=== Source material ===
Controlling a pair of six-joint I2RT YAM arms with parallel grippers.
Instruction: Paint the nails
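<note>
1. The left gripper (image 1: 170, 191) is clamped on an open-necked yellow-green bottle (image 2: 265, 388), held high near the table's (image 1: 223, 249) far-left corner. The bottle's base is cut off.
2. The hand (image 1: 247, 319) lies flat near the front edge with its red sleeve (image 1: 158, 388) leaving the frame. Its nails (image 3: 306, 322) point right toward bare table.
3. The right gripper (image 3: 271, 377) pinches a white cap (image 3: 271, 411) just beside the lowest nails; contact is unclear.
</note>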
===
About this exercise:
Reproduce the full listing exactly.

Solution for this problem:
Controlling a pair of six-joint I2RT YAM arms with parallel grippers.
Instruction: Paint the nails
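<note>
1. The left gripper (image 1: 170, 191) is clamped on an open-necked yellow-green bottle (image 2: 265, 388), held high near the table's (image 1: 223, 249) far-left corner. The bottle's base is cut off.
2. The hand (image 1: 247, 319) lies flat near the front edge with its red sleeve (image 1: 158, 388) leaving the frame. Its nails (image 3: 306, 322) point right toward bare table.
3. The right gripper (image 3: 271, 377) pinches a white cap (image 3: 271, 411) just beside the lowest nails; contact is unclear.
</note>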

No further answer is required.